Problem details ->
The pictures get left out, but everything else in the listing below must be duplicated exactly.

===== Source data =====

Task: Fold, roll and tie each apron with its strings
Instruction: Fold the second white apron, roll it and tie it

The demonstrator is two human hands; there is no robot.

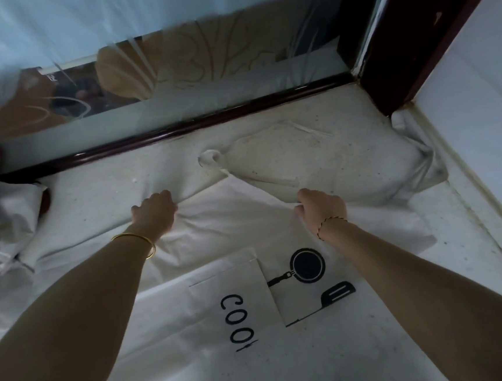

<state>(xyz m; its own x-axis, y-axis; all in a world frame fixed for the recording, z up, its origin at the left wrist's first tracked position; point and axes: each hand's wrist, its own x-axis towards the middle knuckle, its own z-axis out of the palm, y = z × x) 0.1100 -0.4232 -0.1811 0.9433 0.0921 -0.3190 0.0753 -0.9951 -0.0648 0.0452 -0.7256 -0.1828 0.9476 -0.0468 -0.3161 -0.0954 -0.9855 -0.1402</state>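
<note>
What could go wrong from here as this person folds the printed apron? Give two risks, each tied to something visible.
1. The apron bunches into wrinkles between the left hand and right hand, which both grip its far edge; folding now would likely trap creases and make a lumpy roll.
2. The string loop lies beyond that edge, pale against the white cover; it could get buried in the fold, leaving nothing to tie with.
</note>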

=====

Your solution ->
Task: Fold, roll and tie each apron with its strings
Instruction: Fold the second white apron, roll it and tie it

The demonstrator is two human hands; there is no robot.


<state>(xyz m; its own x-axis, y-axis; all in a world frame fixed for the recording, z up, its origin at the left wrist's first tracked position; point and axes: each hand's wrist, its own x-axis towards the middle knuckle, its own z-axis out of the palm, y = z × x) 0.1100 -0.4232 -0.1811 0.9433 0.0921 -0.3190 0.0753 -0.9951 -0.0648 0.0452 -0.7256 -0.1828 0.9476 -0.0468 -0.3161 -0.0954 -0.9855 -0.1402</state>
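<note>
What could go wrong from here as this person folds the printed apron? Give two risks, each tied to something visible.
1. The apron bunches into wrinkles between the left hand and right hand, which both grip its far edge; folding now would likely trap creases and make a lumpy roll.
2. The string loop lies beyond that edge, pale against the white cover; it could get buried in the fold, leaving nothing to tie with.
</note>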

Nothing else is needed to complete the answer.